Additionally, the FDA Reauthorization Act of 2017 (Pub. L. 115-52) amended section 520(m) of the FD&C Act to provide that the use of a device under an HDE at a facility to treat or diagnose patients may be approved by an IRB or an appropriate local committee. Previously, section 520(m)(4) of the FD&C Act only allowed an IRB to perform this function. FDA is providing an interpretation of the term “appropriate local committee” in this draft guidance, and we welcome comment on the characteristics that should define an appropriate local committee for purposes of the HDE program.

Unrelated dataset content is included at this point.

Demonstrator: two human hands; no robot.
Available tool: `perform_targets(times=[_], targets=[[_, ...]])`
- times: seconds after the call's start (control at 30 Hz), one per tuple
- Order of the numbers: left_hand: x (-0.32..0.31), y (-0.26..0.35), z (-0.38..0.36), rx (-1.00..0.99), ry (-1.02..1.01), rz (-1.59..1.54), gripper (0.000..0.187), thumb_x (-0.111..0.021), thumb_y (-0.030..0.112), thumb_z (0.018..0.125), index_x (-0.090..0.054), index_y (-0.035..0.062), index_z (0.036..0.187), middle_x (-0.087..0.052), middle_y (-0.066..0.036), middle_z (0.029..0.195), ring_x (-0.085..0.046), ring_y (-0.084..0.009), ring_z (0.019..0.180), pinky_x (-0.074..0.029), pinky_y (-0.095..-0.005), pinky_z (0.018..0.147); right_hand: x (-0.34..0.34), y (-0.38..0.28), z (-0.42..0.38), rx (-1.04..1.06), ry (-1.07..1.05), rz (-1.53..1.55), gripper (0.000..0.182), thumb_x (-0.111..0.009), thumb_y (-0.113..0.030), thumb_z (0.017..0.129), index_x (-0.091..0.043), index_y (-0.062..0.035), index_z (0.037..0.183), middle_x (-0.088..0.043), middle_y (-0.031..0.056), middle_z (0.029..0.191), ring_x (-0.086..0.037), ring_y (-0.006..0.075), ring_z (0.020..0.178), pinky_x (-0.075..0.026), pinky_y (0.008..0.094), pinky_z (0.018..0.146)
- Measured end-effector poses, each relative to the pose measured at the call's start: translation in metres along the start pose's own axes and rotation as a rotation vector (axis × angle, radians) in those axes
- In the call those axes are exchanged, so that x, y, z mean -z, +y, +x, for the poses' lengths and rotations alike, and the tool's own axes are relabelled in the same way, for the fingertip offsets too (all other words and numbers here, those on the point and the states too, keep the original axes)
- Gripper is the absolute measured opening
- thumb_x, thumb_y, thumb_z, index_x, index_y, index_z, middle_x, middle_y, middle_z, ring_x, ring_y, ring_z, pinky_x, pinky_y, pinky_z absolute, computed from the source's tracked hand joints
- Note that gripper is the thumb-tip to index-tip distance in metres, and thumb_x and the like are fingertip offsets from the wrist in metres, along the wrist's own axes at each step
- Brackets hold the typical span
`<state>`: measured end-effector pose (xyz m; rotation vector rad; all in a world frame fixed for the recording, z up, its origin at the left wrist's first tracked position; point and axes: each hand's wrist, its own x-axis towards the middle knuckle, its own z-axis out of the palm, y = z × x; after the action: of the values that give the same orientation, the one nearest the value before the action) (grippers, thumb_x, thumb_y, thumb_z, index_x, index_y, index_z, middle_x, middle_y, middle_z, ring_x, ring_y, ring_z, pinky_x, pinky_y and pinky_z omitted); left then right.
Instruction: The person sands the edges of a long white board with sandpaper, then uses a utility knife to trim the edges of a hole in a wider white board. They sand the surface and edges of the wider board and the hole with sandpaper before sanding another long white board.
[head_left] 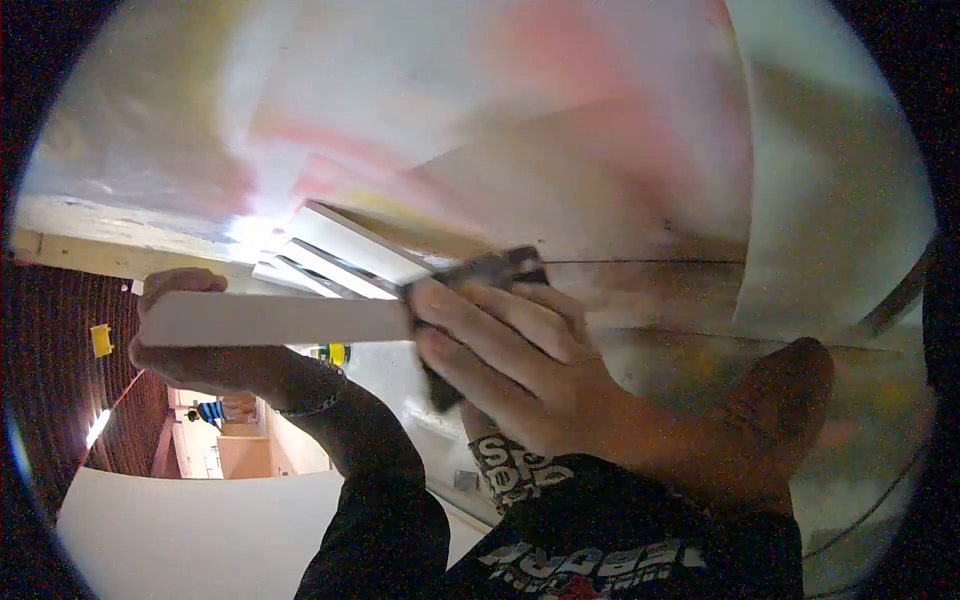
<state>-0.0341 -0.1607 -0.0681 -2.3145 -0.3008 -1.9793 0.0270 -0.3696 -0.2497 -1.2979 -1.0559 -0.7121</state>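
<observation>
Strip [275,318], white and flat, sits level mid-frame between both hands. I see the left hand [185,340] with fingers wrapped around its left end. Right hand [510,365] has fingers clamped on a dark tool [490,272], pressed at the strip's right end. More white strips [340,255] behind; blurred wall [600,130] beyond.

Left hand [185,345] wraps the far-left end of the long flat white strip [275,318], which runs level across to the right hand [520,370]. Right hand's fingers [470,315] lie over the dark flat block [480,300], pressed against the strip's right end. Slanted white slats [340,255] sit just above, behind the strip.
</observation>
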Motion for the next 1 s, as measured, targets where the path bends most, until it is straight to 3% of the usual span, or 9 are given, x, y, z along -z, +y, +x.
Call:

This draft guidance supplants the draft guidance, “Humanitarian Device Exemption (HDE): Questions and Answers—Draft Guidance for HDE Holders, IRBs, Clinical Investigators, and Food and Drug Administration Staff,” issued on March 18, 2014. When final, this guidance will supersede the guidance, “Guidance for HDE holders, IRBs, Clinical Investigators, and Food and Drug Administration Staff, HDE Regulation: Questions and Answers,” issued on July 8, 2010, available online at: https://www.fda.gov/​MedicalDevices/​DeviceRegulationandGuidance/​GuidanceDocuments/​UCM110203.

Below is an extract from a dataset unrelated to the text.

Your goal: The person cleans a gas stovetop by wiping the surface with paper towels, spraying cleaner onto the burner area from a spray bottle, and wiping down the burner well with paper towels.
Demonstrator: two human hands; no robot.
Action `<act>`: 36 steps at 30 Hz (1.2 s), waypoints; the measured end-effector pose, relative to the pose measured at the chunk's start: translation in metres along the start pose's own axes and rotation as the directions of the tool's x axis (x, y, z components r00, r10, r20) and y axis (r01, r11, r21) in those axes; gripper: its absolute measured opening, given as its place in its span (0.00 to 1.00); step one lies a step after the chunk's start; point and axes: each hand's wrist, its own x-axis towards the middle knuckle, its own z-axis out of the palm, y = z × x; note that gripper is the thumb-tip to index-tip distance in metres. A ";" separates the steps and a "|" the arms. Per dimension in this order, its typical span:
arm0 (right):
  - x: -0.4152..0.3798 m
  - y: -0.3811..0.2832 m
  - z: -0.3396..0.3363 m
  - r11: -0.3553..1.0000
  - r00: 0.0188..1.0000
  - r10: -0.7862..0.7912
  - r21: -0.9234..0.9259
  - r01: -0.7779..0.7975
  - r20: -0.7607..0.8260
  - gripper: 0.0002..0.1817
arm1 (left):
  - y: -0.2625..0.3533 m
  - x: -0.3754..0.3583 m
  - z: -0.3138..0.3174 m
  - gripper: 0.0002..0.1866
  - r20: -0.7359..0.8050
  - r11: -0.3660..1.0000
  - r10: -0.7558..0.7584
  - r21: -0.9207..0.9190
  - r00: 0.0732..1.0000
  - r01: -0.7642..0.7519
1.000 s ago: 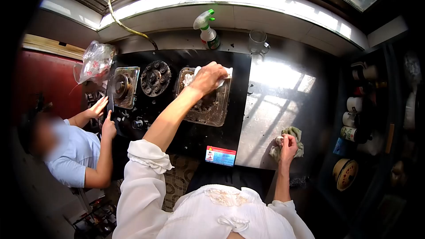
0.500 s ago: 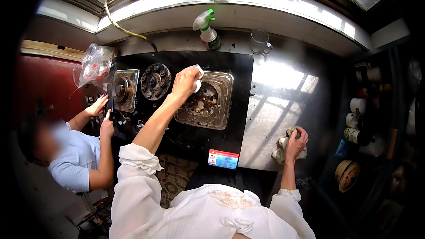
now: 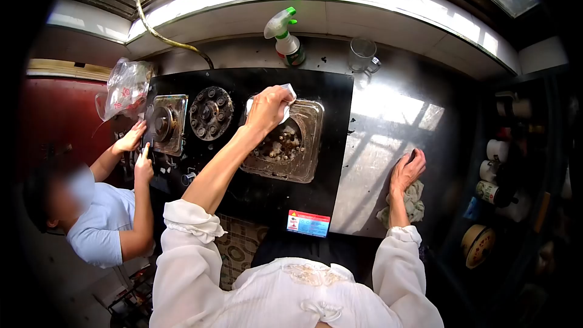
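My left hand (image 3: 267, 109) is closed on a white cloth (image 3: 288, 102) at the upper edge of the square burner tray (image 3: 313, 146), which is brown with grime and holds loose debris. Over the metal counter (image 3: 370, 188), my right hand (image 3: 407, 171) has its fingers apart and nothing in them. A crumpled, stained rag (image 3: 413, 201) lies just below it, partly behind my wrist. The round black burner piece (image 3: 211, 113) sits on the black stove top (image 3: 337, 100), left of my left forearm.
A spray bottle (image 3: 287, 42) and a glass mug (image 3: 362, 56) stand along the back. At the left, another person (image 3: 109, 218) has both hands near the second burner (image 3: 169, 124), beside a plastic bag (image 3: 129, 88). Shelves with jars (image 3: 487, 189) are at the right.
My left hand has moved right with the white cloth, along the tray's upper edge. My right hand has let go of the rag and moved up from it.
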 end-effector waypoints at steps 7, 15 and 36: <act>-0.002 -0.008 0.004 0.982 0.999 0.043 -0.183 -0.042 0.003 0.16 | 0.021 0.025 0.023 0.05 0.158 0.968 0.245 -0.096 0.957 -0.232; 0.001 -0.012 0.007 0.967 0.998 0.069 -0.247 -0.068 -0.002 0.17 | -0.025 0.018 -0.030 0.08 0.295 0.987 -0.045 0.163 0.954 -0.004; -0.001 -0.019 0.005 0.963 0.999 0.043 -0.264 -0.049 -0.028 0.17 | -0.046 -0.002 -0.035 0.09 0.140 0.959 -0.142 0.263 0.980 0.101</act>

II. Significance of Guidance

This draft guidance is being issued consistent with FDA's good guidance practices regulation (21 CFR 10.115). The draft guidance, when finalized, will represent the current thinking of FDA on the Humanitarian Device Exemption Program. It does not establish any rights for any person and is not binding on FDA or the public. You can use an alternative approach if it satisfies the requirements of the applicable statutes and regulations. This guidance is not subject to Executive Order 12866.

III. Electronic Access

Persons interested in obtaining a copy of the draft guidance may do so by Start Printed Page 27616downloading an electronic copy from the internet. A search capability for all Center for Devices and Radiological Health guidance documents is available at http://www.fda.gov/​MedicalDevices/​DeviceRegulationandGuidance/​GuidanceDocuments/​default.htm. This guidance document is also available at http://www.fda.gov/​BiologicsBloodVaccines/​GuidanceComplianceRegulatoryInformation/​default.htm or https://www.regulations.gov. Persons unable to download an electronic copy of “Humanitarian Device Exemption (HDE) Program” may send an email request to CDRH-Guidance@fda.hhs.gov to receive an electronic copy of the document. Please use the document number 17040 to identify the guidance you are requesting.

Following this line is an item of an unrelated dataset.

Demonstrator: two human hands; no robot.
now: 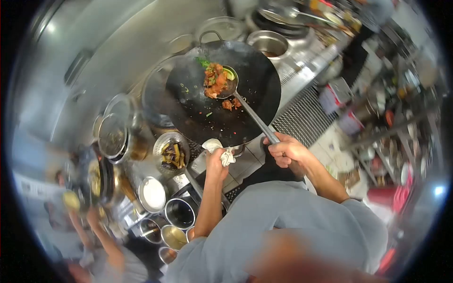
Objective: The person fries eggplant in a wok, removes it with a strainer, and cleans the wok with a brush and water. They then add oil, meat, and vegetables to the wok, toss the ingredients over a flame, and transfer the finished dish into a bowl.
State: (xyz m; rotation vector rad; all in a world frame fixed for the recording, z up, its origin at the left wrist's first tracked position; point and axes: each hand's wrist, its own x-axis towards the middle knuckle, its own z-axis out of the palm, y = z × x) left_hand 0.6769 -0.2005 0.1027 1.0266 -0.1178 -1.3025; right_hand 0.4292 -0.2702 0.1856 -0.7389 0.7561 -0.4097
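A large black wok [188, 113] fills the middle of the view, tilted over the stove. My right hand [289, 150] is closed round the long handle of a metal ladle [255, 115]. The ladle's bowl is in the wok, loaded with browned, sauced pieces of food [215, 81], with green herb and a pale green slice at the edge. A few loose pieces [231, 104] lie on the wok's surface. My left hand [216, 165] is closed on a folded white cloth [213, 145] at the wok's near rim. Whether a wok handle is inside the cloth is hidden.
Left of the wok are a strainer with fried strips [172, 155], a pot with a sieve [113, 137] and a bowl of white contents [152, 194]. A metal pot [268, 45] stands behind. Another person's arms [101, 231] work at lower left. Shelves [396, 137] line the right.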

IV. Paperwork Reduction Act of 1995

This draft guidance refers to previously approved collections of information found in FDA regulations and guidance. These collections of information are subject to review by the Office of Management and Budget (OMB) under the Paperwork Reduction Act of 1995 (44 U.S.C. 3501-3520). The collections of information in 21 CFR part 10 have been approved under OMB control number 0910-0191; the collections of information in 21 CFR parts 50 and 56 have been approved under OMB control numbers 0910-0755 and 0910-0130; the collections of information in 21 CFR part 54 have been approved under OMB control number 0910-0396; the collections of information in 21 CFR part 803 have been approved under OMB control number 0910-0437; the collections of information in 21 CFR part 812 have been approved under OMB control number 0910-0078; the collections of information in 21 CFR part 814, subparts A through E, have been approved under OMB control number 0910-0231; the collections of information in 21 CFR part 814, subpart H, have been approved under OMB control number 0910-0332; the collections of information in 21 CFR part 820 have been approved under OMB control number 0910-0073; the collections of information regarding Information to Accompany HDE Applications and Annual Distribution Number Reporting Requirements have been approved under OMB control number 0910-0661; and the collections of information in the guidance document “De Novo Classification Process (Evaluation of Automatic Class III Designation)” have been approved under OMB control number 0910-0844.